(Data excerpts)
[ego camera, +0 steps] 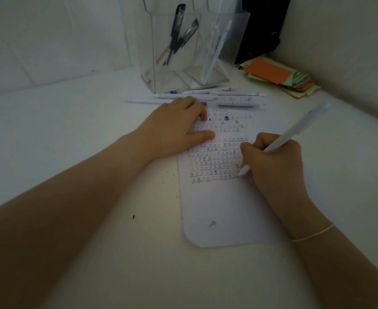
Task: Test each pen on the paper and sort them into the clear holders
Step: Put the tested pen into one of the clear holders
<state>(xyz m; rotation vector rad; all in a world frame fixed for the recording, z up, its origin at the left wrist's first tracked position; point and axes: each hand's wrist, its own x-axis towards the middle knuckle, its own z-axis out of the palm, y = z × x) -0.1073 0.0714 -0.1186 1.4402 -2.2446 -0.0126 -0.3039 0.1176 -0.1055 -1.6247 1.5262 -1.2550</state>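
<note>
White-barrelled pen point(279, 142) sits pinched in the curled fingers of the right hand point(275, 161), its tip touching the white sheet of paper point(223, 208) at the right end of rows of small ink marks. Left hand point(174, 126) lies flat on the sheet's upper part, fingers straight and close together. Beyond it loose white pens point(206, 97) lie beside two clear plastic holders point(183, 52), one holding black pens point(179, 34), the other white ones.
</note>
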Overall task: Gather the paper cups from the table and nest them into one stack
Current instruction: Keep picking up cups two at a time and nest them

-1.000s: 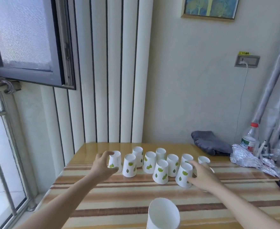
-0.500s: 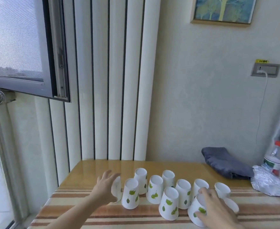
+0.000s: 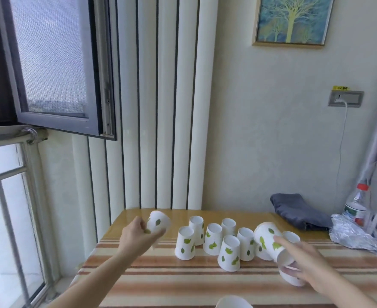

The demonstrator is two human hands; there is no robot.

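Observation:
Several white paper cups with green leaf prints [image 3: 228,252] stand upside down in a cluster on the striped table [image 3: 183,283]. My left hand [image 3: 136,237] holds one cup [image 3: 158,223] lifted and tilted at the cluster's left end. My right hand [image 3: 303,263] grips another cup [image 3: 269,240], tipped on its side above the table at the right end. A further cup [image 3: 290,277] shows beneath my right palm; whether the hand grips it is unclear. The rim of one more cup [image 3: 233,302] shows at the bottom edge.
A folded grey cloth [image 3: 298,213] lies at the table's back right. Crumpled foil [image 3: 358,234] and a plastic bottle [image 3: 357,206] sit at the far right. An open window sash [image 3: 56,63] juts out at the upper left. The wall stands behind the table.
Both hands have lifted their cups off the table: the left cup rose and tilted, the right cup tipped onto its side. The camera view has shifted upward.

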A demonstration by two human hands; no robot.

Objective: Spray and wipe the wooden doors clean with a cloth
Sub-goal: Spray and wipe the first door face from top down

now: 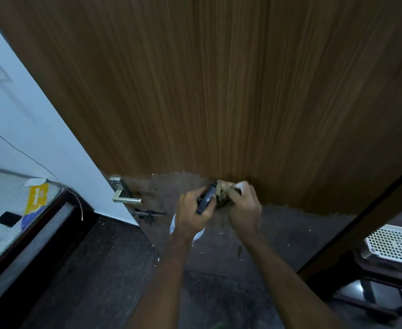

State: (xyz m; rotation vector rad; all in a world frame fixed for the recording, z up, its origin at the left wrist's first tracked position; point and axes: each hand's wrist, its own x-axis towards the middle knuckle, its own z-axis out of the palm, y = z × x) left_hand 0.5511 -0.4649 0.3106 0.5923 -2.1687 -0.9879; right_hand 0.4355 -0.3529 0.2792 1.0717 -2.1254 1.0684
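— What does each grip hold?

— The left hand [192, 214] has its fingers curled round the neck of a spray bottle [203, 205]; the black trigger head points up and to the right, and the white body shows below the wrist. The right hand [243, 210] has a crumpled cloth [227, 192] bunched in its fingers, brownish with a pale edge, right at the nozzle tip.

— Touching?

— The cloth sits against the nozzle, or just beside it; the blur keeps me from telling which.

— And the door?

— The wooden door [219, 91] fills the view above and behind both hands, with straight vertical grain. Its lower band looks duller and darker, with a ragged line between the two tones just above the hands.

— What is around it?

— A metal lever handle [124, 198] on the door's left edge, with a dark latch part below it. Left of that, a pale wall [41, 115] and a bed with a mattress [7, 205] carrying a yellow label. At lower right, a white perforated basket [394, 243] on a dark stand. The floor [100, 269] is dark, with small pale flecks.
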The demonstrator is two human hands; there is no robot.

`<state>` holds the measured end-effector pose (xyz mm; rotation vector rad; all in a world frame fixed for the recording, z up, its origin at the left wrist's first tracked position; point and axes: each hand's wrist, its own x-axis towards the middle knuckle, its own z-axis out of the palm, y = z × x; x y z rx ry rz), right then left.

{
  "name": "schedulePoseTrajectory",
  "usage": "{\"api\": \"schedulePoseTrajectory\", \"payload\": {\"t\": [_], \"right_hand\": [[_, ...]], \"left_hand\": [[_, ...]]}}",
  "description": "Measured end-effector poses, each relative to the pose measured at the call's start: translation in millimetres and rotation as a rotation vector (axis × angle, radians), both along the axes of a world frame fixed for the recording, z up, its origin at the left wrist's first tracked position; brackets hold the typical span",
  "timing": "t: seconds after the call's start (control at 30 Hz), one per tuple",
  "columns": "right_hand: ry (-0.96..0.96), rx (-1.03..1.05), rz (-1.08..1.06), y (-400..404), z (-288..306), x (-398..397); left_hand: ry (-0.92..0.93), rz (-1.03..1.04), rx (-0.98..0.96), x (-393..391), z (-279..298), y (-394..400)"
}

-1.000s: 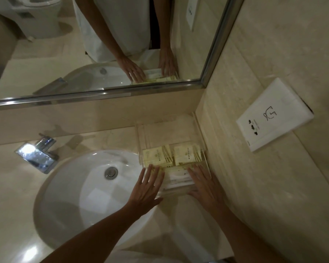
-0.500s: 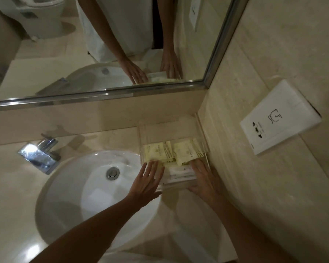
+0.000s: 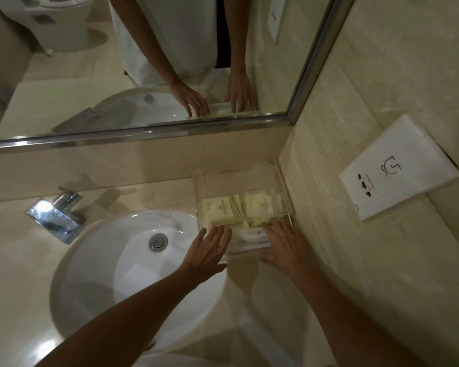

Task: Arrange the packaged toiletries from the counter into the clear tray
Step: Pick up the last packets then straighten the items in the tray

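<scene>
A clear tray (image 3: 200,192) stands on the counter in the corner between the mirror and the side wall. Pale yellow packets (image 3: 223,209) lie across its middle, and white packets (image 3: 249,238) lie at its near end. My left hand (image 3: 206,252) rests flat with straight fingers on the tray's near left edge. At the near right corner my right hand (image 3: 284,246) lies with fingers spread, fingertips touching the yellow packets. Neither hand holds a packet. The far part of the tray looks bare.
A white oval basin (image 3: 112,274) with a metal drain (image 3: 158,242) sits left of the tray. A chrome tap (image 3: 56,215) stands at its far left. A white wall box (image 3: 398,168) hangs on the right wall. The mirror (image 3: 143,62) spans the back.
Both hands have slid forward along the tray's near end, and the tray has shifted slightly toward the corner. No packet was picked up.
</scene>
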<state>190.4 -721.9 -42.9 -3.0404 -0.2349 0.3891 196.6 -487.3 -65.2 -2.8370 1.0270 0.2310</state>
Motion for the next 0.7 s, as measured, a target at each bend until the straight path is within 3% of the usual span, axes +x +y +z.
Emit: {"api": "schedulePoseTrajectory", "payload": {"t": [0.37,0.7], "right_hand": [[-0.088,0.062,-0.052,6.1,-4.5,2.2],[-0.108,-0.013,-0.058,8.8,3.7,34.6]], "left_hand": [[-0.071,-0.026,-0.023,18.0,11.8,-8.8],[0.011,0.250,-0.088,37.9,17.4,-11.0]]}}
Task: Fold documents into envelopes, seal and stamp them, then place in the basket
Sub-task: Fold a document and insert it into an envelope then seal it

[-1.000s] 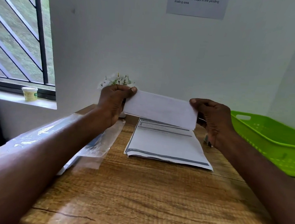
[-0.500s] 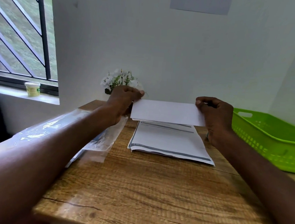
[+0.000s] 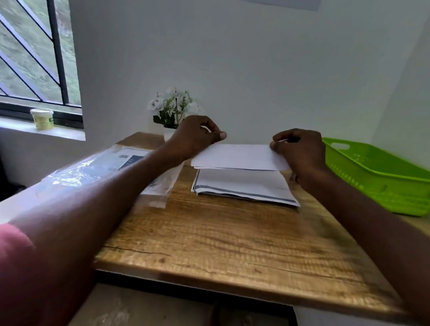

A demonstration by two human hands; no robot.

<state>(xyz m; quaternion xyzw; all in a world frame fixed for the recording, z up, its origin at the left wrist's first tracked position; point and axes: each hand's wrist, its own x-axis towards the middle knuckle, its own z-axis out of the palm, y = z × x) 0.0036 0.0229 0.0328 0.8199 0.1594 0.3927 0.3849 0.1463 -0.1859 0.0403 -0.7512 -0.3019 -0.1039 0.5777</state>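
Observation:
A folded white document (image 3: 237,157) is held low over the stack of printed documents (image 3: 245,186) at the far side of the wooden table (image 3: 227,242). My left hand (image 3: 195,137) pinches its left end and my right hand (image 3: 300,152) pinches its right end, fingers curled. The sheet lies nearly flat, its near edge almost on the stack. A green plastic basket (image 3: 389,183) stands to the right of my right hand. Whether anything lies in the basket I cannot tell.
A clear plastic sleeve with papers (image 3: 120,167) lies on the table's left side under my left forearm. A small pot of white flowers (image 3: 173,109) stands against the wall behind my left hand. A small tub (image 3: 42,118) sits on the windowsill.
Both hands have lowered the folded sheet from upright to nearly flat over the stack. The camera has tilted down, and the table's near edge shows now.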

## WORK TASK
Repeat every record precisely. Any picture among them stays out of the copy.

## EXERCISE RESULT
[ego camera, +0 steps] 
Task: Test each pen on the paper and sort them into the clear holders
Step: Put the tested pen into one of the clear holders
<state>(xyz m; rotation vector rad; all in a world frame fixed for the recording, z up, its origin at the left wrist's first tracked position; point and axes: each hand's wrist, its own x-axis towards the middle knuckle, its own z-axis out of the palm, y = z × x) -0.1073 0.0714 -0.1186 1.4402 -2.2446 -0.0126 -0.3039 0.1176 -0.1055 -1.6247 1.5262 -1.2550</state>
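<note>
White-barrelled pen point(279, 142) sits pinched in the curled fingers of the right hand point(275, 161), its tip touching the white sheet of paper point(223, 208) at the right end of rows of small ink marks. Left hand point(174, 126) lies flat on the sheet's upper part, fingers straight and close together. Beyond it loose white pens point(206, 97) lie beside two clear plastic holders point(183, 52), one holding black pens point(179, 34), the other white ones.
</note>
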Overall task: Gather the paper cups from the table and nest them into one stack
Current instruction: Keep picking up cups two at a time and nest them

-1.000s: 
-0.500s: 
+0.000s: 

The demonstrator is two human hands; there is no robot.

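Observation:
Several white paper cups with green leaf prints [image 3: 228,252] stand upside down in a cluster on the striped table [image 3: 183,283]. My left hand [image 3: 136,237] holds one cup [image 3: 158,223] lifted and tilted at the cluster's left end. My right hand [image 3: 303,263] grips another cup [image 3: 269,240], tipped on its side above the table at the right end. A further cup [image 3: 290,277] shows beneath my right palm; whether the hand grips it is unclear. The rim of one more cup [image 3: 233,302] shows at the bottom edge.
A folded grey cloth [image 3: 298,213] lies at the table's back right. Crumpled foil [image 3: 358,234] and a plastic bottle [image 3: 357,206] sit at the far right. An open window sash [image 3: 56,63] juts out at the upper left. The wall stands behind the table.
Both hands have lifted their cups off the table: the left cup rose and tilted, the right cup tipped onto its side. The camera view has shifted upward.
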
A demonstration by two human hands; no robot.

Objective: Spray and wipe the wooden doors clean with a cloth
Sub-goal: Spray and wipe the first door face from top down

now: 

State: (xyz m; rotation vector rad; all in a world frame fixed for the recording, z up, its origin at the left wrist's first tracked position; point and axes: each hand's wrist, its own x-axis towards the middle knuckle, its own z-axis out of the palm, y = z × x) left_hand 0.5511 -0.4649 0.3106 0.5923 -2.1687 -0.9879; right_hand 0.4355 -0.3529 0.2792 1.0717 -2.1254 1.0684
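— What does each grip hold?

— The left hand [192, 214] has its fingers curled round the neck of a spray bottle [203, 205]; the black trigger head points up and to the right, and the white body shows below the wrist. The right hand [243, 210] has a crumpled cloth [227, 192] bunched in its fingers, brownish with a pale edge, right at the nozzle tip.

— Touching?

— The cloth sits against the nozzle, or just beside it; the blur keeps me from telling which.

— And the door?

— The wooden door [219, 91] fills the view above and behind both hands, with straight vertical grain. Its lower band looks duller and darker, with a ragged line between the two tones just above the hands.

— What is around it?

— A metal lever handle [124, 198] on the door's left edge, with a dark latch part below it. Left of that, a pale wall [41, 115] and a bed with a mattress [7, 205] carrying a yellow label. At lower right, a white perforated basket [394, 243] on a dark stand. The floor [100, 269] is dark, with small pale flecks.
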The demonstrator is two human hands; there is no robot.

`<state>` holds the measured end-effector pose (xyz mm; rotation vector rad; all in a world frame fixed for the recording, z up, its origin at the left wrist's first tracked position; point and axes: each hand's wrist, its own x-axis towards the middle knuckle, its own z-axis out of the palm, y = z × x; x y z rx ry rz), right then left.

{
  "name": "schedulePoseTrajectory",
  "usage": "{\"api\": \"schedulePoseTrajectory\", \"payload\": {\"t\": [_], \"right_hand\": [[_, ...]], \"left_hand\": [[_, ...]]}}",
  "description": "Measured end-effector poses, each relative to the pose measured at the call's start: translation in millimetres and rotation as a rotation vector (axis × angle, radians), both along the axes of a world frame fixed for the recording, z up, its origin at the left wrist's first tracked position; brackets hold the typical span",
  "timing": "t: seconds after the call's start (control at 30 Hz), one per tuple",
  "columns": "right_hand: ry (-0.96..0.96), rx (-1.03..1.05), rz (-1.08..1.06), y (-400..404), z (-288..306), x (-398..397); left_hand: ry (-0.92..0.93), rz (-1.03..1.04), rx (-0.98..0.96), x (-393..391), z (-279..298), y (-394..400)"
}

-1.000s: 
-0.500s: 
+0.000s: 

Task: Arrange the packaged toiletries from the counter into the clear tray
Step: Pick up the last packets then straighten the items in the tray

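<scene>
A clear tray (image 3: 200,192) stands on the counter in the corner between the mirror and the side wall. Pale yellow packets (image 3: 223,209) lie across its middle, and white packets (image 3: 249,238) lie at its near end. My left hand (image 3: 206,252) rests flat with straight fingers on the tray's near left edge. At the near right corner my right hand (image 3: 284,246) lies with fingers spread, fingertips touching the yellow packets. Neither hand holds a packet. The far part of the tray looks bare.
A white oval basin (image 3: 112,274) with a metal drain (image 3: 158,242) sits left of the tray. A chrome tap (image 3: 56,215) stands at its far left. A white wall box (image 3: 398,168) hangs on the right wall. The mirror (image 3: 143,62) spans the back.
Both hands have slid forward along the tray's near end, and the tray has shifted slightly toward the corner. No packet was picked up.
</scene>
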<state>190.4 -721.9 -42.9 -3.0404 -0.2349 0.3891 196.6 -487.3 -65.2 -2.8370 1.0270 0.2310</state>
Motion for the next 0.7 s, as measured, a target at each bend until the straight path is within 3% of the usual span, axes +x +y +z.
Emit: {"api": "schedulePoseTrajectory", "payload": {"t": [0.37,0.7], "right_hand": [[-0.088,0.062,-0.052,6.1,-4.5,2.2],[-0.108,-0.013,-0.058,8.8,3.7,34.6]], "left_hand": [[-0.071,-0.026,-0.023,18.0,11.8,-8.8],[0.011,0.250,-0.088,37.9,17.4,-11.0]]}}
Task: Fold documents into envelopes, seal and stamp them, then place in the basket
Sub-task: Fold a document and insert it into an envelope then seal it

[-1.000s] 
[-0.500s] 
[+0.000s] 

A demonstration by two human hands; no robot.

<state>(xyz m; quaternion xyzw; all in a world frame fixed for the recording, z up, its origin at the left wrist's first tracked position; point and axes: each hand's wrist, its own x-axis towards the middle knuckle, its own z-axis out of the palm, y = z × x) 0.0036 0.0229 0.0328 0.8199 0.1594 0.3927 0.3849 0.1463 -0.1859 0.0403 -0.7512 -0.3019 -0.1039 0.5777</state>
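Observation:
A folded white document (image 3: 237,157) is held low over the stack of printed documents (image 3: 245,186) at the far side of the wooden table (image 3: 227,242). My left hand (image 3: 195,137) pinches its left end and my right hand (image 3: 300,152) pinches its right end, fingers curled. The sheet lies nearly flat, its near edge almost on the stack. A green plastic basket (image 3: 389,183) stands to the right of my right hand. Whether anything lies in the basket I cannot tell.
A clear plastic sleeve with papers (image 3: 120,167) lies on the table's left side under my left forearm. A small pot of white flowers (image 3: 173,109) stands against the wall behind my left hand. A small tub (image 3: 42,118) sits on the windowsill.
Both hands have lowered the folded sheet from upright to nearly flat over the stack. The camera has tilted down, and the table's near edge shows now.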

That completes the output.